Over lunch, McElney confided the curious story of how his collection had landed in Bath. It was the start of the Cultural Revolution in China in 1967 which first alerted him to the danger of keeping his art works in Hong Kong. His father, formerly a doctor in Hong Kong, was living in Canada at the time and McElney arranged to store his collection with the Art Gallery of Greater Victoria 'to make sure it was safe from the Red Guards'. From then on, he sent a consignment to Canada every two or three years and the museum would put things on show as they saw fit.

As retirement neared, however, McElney decided that he wanted to see his collection in a British museum - he wanted it housed as a unit with himself as a curator. He talked to the Victoria & Albert, the British Museum and several other galleries, without success. So he decided to go it alone. He found a handsome house in the centre of Bath and persuaded the local council to let him turn it into a museum. He shipped his collection over from Canada, and gave the Greater Victoria gallery his collection of contemporary Chinese paintings as a consolation prize.

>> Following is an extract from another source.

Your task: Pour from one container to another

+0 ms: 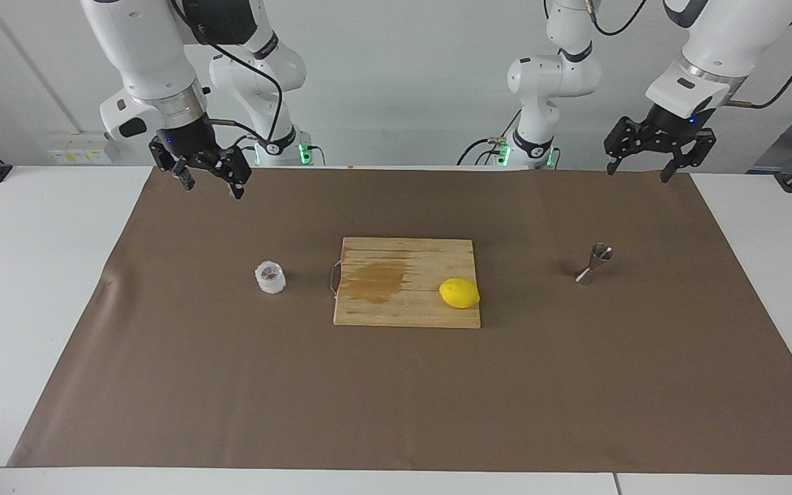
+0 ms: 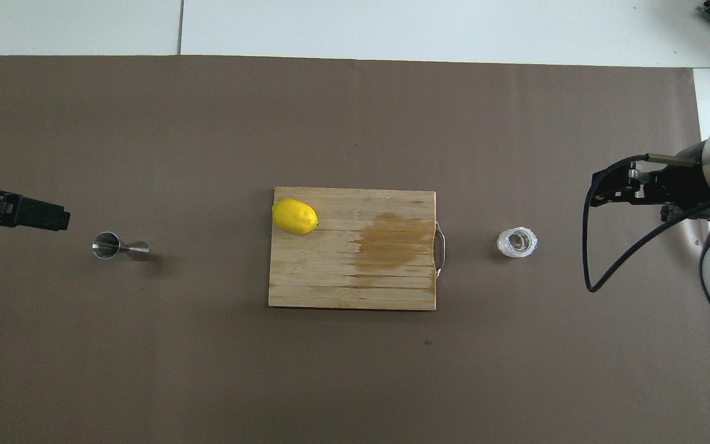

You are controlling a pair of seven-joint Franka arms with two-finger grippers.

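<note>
Brown mat (image 1: 396,385) is covering the worktop (image 1: 31,289), both arms waiting raised with nothing in their jaws.

Wooden cutting board (image 1: 396,302) is lying at the mat's middle, with a darker patch on its surface and a yellow lemon (image 1: 459,293) sitting on its corner toward the left arm's end. Beside the board, toward the right arm's end, the clear glass cup (image 1: 270,277) is standing upright on the mat. Well apart, toward the left arm's end, the metal jigger (image 1: 596,262) is standing upright too. Right gripper (image 1: 210,180) is hanging over the mat's edge by the robots, jaws spread wide and holding nothing. Left gripper (image 1: 643,168) is hanging likewise over that edge, jaws wide and bare.
</note>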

'My purpose is to pass my knowledge on to the next generation,' he explained. 'I've seen more genuine objects than almost anyone living. I was shown everything significant that passed through Hong Kong from 1958 to 1992.' For the first year the Bath museum exhibited the collection that McElney had given it, together with his loans. The current jade show is his first specialised exhibition - and a real blockbuster. McElney and Forsyth have written a 400-page catalogue with 430 colour illustrations which sells at pounds 95.

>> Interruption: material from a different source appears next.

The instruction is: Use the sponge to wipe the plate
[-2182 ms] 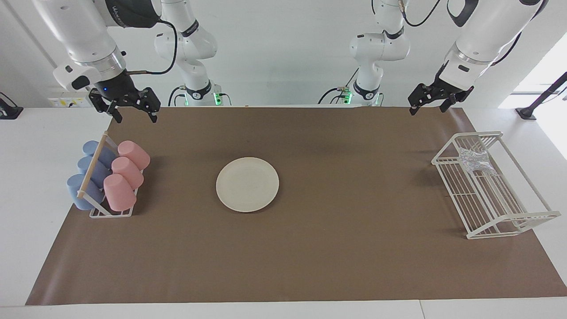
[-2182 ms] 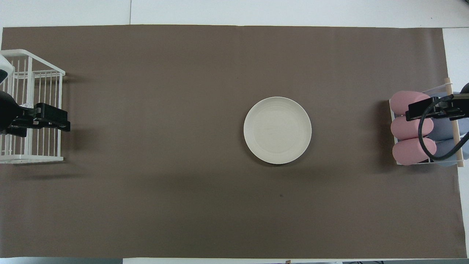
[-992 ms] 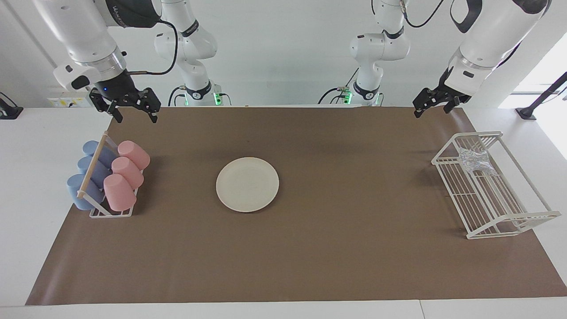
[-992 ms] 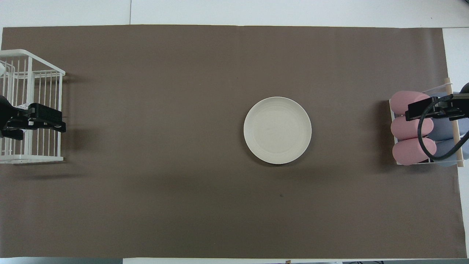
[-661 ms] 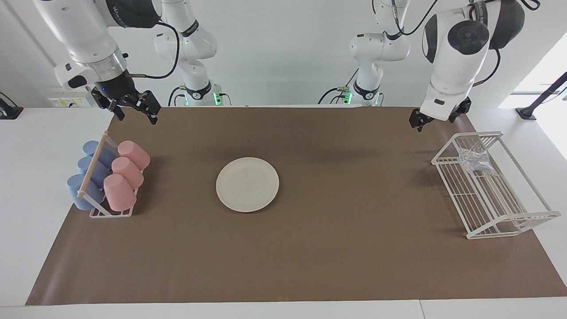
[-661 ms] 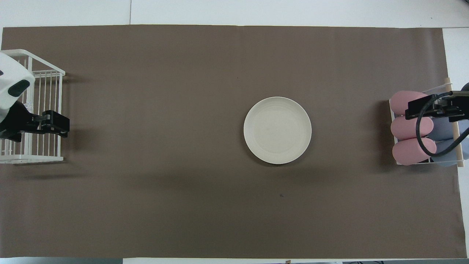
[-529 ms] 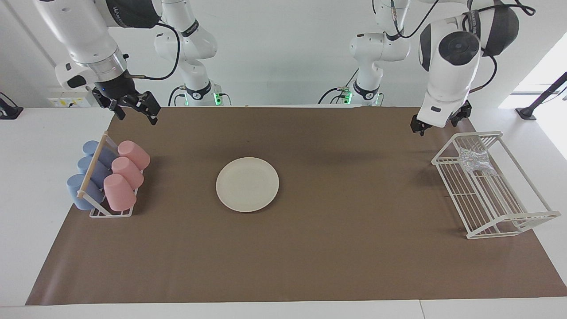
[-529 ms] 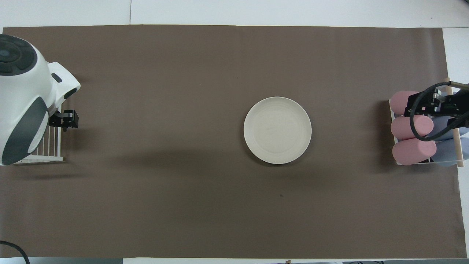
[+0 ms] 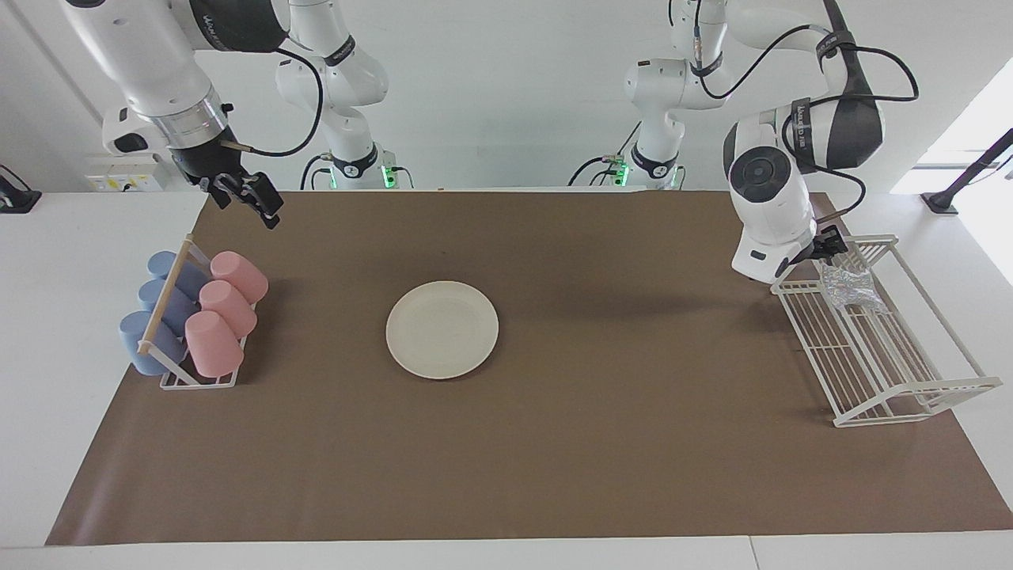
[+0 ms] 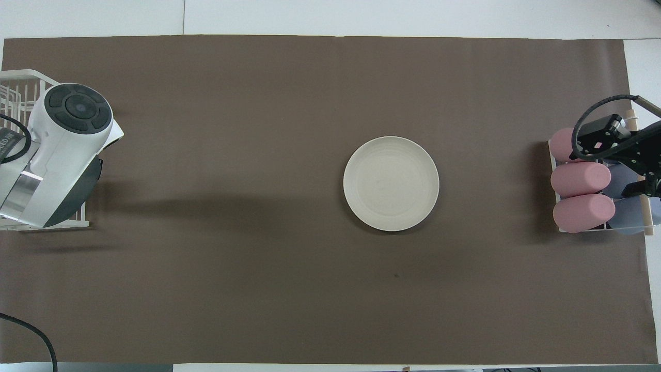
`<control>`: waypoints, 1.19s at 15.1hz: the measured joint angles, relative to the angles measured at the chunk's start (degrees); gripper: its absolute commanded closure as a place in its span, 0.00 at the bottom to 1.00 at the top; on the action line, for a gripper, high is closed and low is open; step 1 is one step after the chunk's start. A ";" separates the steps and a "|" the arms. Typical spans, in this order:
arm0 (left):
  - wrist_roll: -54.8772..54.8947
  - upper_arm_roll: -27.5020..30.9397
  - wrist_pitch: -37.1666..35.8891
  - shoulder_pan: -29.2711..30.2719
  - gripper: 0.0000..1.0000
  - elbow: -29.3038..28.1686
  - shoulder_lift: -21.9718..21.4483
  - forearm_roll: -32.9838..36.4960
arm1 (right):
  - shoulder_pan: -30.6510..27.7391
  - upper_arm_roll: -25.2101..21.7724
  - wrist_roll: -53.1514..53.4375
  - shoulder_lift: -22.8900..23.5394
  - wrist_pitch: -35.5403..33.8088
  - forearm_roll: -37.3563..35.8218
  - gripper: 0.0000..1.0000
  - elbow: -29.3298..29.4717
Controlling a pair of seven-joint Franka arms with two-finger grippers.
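Note:
The cream-white plate (image 9: 442,329) (image 10: 391,183) lies flat in the middle of the brown mat. The wrinkly silvery sponge (image 9: 849,286) lies in the white wire rack (image 9: 918,388), at the rack's end nearer to the robots. My left gripper (image 9: 832,241) hangs low at that end of the rack, just short of the sponge, open and mostly hidden by its own wrist. In the overhead view that wrist covers the sponge. My right gripper (image 9: 252,199) (image 10: 619,155) hangs open and holds nothing, up in the air over the cup rack's end nearer to the robots.
A cup rack (image 9: 190,378) with pink cups (image 9: 225,305) and blue cups (image 9: 162,317) lying on their sides stands at the right arm's end of the table. The wire rack (image 10: 15,82) stands at the left arm's end. The brown mat (image 9: 633,443) covers the table.
The left arm has swung its wrist over and come down from above the mat's edge to the wire rack beside the sponge. The right gripper has turned a little in place.

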 measured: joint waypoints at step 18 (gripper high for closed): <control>-1.72 0.25 5.41 3.47 1.00 -3.84 -1.41 1.82 | 0.23 0.39 21.24 -1.48 -0.05 0.33 0.00 -2.40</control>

Over the past 10 years excavations in mainland China have revealed that jade became part of the country's daily life far earlier than had previously been imagined. Jade ornaments have been found in graves dating back to around 5000 BC, where it had previously been doubted that jade was used at all in the Neolithic period. Enthusiastic collectors are now talking of a 'Jade Age' (4000- 2000 BC) having preceded the Chinese Bronze Age (2000-500 BC).

It is typical of the crazy times we live in that the first exhibition of the newly discovered Neolithic jades to take place in Britain should comprise pieces smuggled out of mainland China into Hong Kong and then bought by two British solicitors working there. They are mainly very small and wrought into disc-shaped ornaments, axe heads and primitive animal figures. Such pieces have reputedly flooded into Hong Kong through unofficial channels - along with an equal volume of brilliant fakes. McElney believes that he and Forsyth have managed to avoid those.

Jade is the magic stone of China which the local craftsmen carved into rich ornaments and ritual vessels. From the earliest times to the present, the Chinese have valued jade beyond gold, silver or any precious stones. Confucius (522- 479 BC), the philosopher whose dictates structured Chinese social order for more than a millennium, identified jade with the five human virtues: kindness, integrity, wisdom, courage and purity. He condemned the nouveau riche of his day for going around 'clanking their jades'; the properly behaved scholar-gentlemen should merely tinkle, he said.

The threat that 1997 poses to wealthy Hong Kong residents is sending the jades onwards round the world, to Britain, to Canada, to Australia. My crystal ball tells me, however, that within 20 years China will become richer than the rest of us and buy them back.

The Museum of East Asian Art is at 12 Bennett Street, Bath (0225464640).